§ **Provided material**:

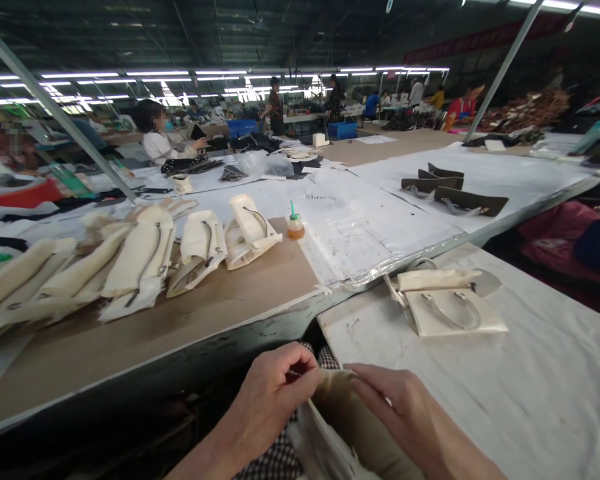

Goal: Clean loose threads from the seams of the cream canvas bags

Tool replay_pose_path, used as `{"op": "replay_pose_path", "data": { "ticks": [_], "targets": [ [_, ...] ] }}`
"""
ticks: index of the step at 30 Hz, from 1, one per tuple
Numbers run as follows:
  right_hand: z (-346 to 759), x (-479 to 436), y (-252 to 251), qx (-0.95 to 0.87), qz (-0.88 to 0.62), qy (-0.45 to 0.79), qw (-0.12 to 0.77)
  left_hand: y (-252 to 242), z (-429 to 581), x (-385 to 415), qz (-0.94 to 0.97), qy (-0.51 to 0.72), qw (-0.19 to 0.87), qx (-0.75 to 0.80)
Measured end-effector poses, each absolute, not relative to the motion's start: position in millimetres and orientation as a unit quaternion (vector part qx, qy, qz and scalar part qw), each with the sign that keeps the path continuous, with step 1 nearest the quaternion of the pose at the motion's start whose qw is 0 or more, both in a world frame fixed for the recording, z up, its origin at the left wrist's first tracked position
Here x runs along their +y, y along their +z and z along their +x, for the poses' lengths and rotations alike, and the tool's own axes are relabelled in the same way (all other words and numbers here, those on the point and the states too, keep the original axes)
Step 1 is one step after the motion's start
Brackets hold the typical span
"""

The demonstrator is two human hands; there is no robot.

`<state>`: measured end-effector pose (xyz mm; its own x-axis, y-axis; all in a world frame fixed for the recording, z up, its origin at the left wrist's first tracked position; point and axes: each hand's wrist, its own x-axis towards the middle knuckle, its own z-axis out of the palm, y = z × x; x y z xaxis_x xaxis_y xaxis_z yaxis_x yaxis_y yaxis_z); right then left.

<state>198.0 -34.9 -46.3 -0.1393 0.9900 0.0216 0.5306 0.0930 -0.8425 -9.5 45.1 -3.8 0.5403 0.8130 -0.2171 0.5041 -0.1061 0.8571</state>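
Observation:
Low in the head view, both hands pinch the top edge of an open, unfinished bag piece (pixel 375 420) with a khaki lining and a pale outer side. My left hand (pixel 275 383) is closed on the far left part of that edge, thumb against the curled forefinger. On the right part of the edge, my right hand (pixel 397 400) presses its thumb and fingers together over the fabric. A cream handbag (pixel 445 317) with looped handles lies on the white-covered table (pixel 540 387), beyond my right hand. The lower part of the bag piece runs out of view.
Several cream bag pieces (pixel 143 253) with zippers lie on the brown board (pixel 260 287) to the left. A small glue bottle (pixel 295 228) with a green nozzle stands beside them. Dark olive pieces (pixel 470 200) rest at the back right. Co-workers, including one person (pixel 163 143), are farther off.

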Motion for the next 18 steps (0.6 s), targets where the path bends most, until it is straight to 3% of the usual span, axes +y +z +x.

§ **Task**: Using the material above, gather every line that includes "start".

§ **Task output**:
Measured end-effector poses, each absolute, not relative to the motion's start: position in millimetres and orientation as a unit quaternion (vector part qx, qy, qz and scalar part qw), each with the sign that keeps the path continuous, with step 1 nearest the quaternion of the pose at the motion's start whose qw is 0 or more, both in a world frame fixed for the recording, z up, its origin at the left wrist's first tracked position
Step 1 is one step after the motion's start

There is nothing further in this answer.